- [AIM OF THE TASK]
Identify each line in the records below that contains the word "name", and copy it.

- [INPUT RECORDS]
*** Block opens ***
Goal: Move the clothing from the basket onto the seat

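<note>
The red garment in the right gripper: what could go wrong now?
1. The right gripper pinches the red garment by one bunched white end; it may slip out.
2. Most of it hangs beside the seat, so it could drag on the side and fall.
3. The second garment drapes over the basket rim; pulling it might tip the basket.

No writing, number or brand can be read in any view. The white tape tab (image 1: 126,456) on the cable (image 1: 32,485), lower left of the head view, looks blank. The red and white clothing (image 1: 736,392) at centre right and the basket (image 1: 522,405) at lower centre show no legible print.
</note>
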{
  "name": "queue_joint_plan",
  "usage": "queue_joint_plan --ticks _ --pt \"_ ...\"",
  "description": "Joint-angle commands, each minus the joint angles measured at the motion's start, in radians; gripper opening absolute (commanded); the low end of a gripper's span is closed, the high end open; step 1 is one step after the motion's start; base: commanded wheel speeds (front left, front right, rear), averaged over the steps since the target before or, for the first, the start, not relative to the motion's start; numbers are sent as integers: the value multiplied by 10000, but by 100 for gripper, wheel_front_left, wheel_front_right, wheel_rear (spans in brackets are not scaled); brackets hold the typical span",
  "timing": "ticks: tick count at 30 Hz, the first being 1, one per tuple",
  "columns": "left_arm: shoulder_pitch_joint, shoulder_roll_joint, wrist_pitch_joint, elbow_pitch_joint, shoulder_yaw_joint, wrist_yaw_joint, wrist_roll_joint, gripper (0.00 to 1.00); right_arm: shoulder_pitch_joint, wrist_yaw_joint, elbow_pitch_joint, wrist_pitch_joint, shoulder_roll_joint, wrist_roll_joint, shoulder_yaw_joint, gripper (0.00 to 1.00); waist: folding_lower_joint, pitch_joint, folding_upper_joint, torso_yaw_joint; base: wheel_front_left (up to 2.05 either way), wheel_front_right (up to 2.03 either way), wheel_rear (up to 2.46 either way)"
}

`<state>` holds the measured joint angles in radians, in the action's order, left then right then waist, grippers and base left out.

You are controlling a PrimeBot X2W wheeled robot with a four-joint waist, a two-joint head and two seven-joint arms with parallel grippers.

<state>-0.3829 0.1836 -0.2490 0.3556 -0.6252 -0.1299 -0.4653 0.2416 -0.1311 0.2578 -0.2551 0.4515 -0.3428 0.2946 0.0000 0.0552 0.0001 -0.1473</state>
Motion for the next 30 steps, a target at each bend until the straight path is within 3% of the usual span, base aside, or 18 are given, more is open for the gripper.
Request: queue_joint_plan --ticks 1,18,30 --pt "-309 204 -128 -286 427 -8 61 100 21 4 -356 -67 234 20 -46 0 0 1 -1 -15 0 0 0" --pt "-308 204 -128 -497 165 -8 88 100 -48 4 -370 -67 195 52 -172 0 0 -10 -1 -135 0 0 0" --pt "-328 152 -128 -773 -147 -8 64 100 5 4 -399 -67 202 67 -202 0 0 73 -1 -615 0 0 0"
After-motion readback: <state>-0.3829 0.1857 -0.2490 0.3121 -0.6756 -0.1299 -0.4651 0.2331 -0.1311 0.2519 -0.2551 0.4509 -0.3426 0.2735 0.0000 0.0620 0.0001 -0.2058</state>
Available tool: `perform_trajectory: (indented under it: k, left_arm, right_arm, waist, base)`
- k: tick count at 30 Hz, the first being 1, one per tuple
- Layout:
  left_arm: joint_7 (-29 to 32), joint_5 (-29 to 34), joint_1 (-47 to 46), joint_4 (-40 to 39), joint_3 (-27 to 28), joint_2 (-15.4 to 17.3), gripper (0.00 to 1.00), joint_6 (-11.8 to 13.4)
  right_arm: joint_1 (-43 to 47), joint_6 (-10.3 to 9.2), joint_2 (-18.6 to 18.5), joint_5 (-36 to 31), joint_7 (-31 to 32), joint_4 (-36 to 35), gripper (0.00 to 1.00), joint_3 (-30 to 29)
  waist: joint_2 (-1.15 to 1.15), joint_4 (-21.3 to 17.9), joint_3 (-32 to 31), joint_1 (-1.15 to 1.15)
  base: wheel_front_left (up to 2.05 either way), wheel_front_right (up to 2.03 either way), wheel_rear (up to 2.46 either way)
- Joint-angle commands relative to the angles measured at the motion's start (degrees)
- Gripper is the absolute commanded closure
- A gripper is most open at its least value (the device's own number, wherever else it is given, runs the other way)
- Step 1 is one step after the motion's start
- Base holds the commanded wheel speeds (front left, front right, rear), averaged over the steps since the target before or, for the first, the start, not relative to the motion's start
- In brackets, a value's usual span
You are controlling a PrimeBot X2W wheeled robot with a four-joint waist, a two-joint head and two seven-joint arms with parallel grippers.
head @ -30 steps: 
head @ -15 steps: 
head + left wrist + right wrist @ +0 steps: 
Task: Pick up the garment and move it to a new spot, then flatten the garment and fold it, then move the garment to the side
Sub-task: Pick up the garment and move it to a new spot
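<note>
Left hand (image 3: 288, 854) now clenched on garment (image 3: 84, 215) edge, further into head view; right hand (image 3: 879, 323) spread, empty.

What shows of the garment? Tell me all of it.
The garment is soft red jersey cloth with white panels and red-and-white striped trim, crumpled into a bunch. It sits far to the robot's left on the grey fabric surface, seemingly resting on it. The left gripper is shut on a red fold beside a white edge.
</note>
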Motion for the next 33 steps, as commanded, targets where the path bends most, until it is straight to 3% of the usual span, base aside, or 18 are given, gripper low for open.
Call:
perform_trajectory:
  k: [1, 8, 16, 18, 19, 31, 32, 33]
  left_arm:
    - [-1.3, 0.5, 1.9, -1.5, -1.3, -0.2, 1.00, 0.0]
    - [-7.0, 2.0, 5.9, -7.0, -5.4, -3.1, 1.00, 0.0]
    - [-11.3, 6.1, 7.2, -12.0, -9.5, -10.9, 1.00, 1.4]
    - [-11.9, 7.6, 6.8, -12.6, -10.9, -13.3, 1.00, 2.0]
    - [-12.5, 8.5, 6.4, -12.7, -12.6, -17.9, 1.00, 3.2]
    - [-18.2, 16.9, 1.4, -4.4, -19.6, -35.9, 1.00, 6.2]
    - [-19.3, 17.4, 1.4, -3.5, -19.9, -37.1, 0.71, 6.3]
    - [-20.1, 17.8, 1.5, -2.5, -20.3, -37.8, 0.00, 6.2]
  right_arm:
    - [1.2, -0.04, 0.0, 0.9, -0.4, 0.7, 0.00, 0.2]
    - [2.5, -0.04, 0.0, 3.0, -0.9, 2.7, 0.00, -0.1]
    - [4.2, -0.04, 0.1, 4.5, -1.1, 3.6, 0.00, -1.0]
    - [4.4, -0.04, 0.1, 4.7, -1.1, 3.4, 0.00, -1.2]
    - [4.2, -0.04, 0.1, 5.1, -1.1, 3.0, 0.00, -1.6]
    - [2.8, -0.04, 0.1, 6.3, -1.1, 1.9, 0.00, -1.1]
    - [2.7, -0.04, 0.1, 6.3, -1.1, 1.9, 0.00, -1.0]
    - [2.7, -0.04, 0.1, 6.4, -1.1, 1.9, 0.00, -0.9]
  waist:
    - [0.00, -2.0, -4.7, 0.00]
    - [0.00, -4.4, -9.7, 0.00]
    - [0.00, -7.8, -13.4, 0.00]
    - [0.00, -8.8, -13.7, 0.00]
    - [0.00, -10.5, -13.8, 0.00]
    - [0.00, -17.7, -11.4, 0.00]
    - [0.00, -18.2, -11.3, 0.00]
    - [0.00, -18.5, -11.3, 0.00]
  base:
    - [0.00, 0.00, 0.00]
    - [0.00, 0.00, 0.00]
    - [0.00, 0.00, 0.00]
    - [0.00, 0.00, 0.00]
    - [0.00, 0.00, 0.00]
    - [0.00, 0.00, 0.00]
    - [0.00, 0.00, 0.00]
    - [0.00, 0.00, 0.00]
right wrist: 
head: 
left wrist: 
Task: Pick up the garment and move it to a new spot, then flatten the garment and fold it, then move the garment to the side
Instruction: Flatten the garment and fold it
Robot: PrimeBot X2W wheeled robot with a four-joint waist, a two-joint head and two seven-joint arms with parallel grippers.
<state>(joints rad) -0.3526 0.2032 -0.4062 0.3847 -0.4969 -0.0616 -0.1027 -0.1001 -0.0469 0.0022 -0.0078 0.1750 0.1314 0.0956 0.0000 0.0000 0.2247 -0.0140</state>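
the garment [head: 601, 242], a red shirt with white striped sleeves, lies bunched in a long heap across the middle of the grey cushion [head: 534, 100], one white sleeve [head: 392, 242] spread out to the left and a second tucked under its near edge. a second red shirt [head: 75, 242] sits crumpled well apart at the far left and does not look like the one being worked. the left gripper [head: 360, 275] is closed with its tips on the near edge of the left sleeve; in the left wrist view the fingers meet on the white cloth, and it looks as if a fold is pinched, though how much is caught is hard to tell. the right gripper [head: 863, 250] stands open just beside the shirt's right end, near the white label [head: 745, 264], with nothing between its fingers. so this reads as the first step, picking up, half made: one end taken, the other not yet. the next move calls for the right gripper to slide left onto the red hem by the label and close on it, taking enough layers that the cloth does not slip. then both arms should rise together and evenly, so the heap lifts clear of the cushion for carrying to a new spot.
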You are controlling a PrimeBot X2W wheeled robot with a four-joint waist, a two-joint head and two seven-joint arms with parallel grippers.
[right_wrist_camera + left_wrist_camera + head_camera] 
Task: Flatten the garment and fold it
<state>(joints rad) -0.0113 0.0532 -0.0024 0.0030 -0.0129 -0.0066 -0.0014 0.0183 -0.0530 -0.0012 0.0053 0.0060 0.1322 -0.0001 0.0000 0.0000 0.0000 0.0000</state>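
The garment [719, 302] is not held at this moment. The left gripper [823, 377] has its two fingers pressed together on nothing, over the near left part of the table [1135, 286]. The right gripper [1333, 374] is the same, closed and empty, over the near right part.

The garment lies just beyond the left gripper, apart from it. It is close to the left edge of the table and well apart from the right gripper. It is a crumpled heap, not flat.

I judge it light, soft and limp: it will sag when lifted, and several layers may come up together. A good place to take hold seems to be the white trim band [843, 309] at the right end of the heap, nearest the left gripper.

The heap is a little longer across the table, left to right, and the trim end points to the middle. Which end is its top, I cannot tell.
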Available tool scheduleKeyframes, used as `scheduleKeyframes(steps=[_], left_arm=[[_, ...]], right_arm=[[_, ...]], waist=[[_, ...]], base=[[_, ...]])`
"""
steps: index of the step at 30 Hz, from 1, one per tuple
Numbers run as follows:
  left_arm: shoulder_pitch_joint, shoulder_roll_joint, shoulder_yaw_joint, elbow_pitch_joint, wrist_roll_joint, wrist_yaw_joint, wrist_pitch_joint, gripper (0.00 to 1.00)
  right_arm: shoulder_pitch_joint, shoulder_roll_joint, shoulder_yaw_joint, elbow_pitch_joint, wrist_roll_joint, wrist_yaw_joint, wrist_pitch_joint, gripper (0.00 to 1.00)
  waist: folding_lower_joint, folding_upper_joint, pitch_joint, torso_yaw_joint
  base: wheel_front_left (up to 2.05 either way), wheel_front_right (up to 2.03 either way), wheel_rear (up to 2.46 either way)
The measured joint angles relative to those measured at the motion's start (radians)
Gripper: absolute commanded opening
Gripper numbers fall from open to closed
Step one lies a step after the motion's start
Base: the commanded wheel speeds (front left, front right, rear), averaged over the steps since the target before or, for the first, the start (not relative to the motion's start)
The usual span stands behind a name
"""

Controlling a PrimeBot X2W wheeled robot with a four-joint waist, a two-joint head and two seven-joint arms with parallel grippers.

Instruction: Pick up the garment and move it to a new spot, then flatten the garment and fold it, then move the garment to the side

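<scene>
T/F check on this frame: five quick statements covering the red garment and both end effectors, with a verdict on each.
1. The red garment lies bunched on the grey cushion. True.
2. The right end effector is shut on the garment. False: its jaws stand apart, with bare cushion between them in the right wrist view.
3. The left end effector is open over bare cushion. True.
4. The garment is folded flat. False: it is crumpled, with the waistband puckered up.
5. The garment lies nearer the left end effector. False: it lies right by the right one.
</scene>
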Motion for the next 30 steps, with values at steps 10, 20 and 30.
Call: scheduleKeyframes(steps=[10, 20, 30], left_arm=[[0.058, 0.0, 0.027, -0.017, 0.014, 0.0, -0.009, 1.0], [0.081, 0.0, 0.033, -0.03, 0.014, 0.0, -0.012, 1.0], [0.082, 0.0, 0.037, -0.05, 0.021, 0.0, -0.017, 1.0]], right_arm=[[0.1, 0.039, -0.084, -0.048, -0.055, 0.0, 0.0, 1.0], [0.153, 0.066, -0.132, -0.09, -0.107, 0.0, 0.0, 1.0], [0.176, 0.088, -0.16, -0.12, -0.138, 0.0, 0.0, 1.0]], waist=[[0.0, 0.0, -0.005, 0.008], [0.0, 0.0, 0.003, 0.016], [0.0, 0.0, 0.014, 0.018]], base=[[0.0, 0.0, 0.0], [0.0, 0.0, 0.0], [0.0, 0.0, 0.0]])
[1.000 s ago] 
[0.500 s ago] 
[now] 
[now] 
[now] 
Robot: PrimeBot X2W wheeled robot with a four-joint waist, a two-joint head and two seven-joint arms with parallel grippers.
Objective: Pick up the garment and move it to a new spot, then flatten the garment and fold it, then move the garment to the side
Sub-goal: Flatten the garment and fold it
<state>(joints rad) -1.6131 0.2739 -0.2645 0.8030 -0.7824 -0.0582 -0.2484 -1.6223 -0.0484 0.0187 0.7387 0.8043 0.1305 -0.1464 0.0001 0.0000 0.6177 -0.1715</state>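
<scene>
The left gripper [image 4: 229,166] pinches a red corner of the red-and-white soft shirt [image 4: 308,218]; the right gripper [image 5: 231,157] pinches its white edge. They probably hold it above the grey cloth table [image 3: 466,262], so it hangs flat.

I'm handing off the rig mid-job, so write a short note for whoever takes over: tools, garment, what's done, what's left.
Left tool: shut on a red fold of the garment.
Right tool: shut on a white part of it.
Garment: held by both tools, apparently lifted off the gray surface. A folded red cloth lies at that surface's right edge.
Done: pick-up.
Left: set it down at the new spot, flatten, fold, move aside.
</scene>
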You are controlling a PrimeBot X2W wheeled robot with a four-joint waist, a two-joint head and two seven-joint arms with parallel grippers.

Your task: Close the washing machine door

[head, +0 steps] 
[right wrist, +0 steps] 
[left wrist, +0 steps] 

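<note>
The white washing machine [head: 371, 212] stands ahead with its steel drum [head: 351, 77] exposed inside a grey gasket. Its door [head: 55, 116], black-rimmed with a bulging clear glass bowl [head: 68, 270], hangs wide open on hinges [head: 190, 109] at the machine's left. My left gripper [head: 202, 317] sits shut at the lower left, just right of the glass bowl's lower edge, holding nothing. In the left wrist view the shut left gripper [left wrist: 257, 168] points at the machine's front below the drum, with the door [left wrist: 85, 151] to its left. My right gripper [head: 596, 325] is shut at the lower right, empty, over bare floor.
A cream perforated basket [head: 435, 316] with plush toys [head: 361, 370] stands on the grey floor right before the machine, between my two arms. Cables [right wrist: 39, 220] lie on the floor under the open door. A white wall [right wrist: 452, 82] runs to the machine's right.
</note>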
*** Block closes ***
- [EXERCISE RESULT]
  "name": "queue_joint_plan",
The usual span stands behind a name

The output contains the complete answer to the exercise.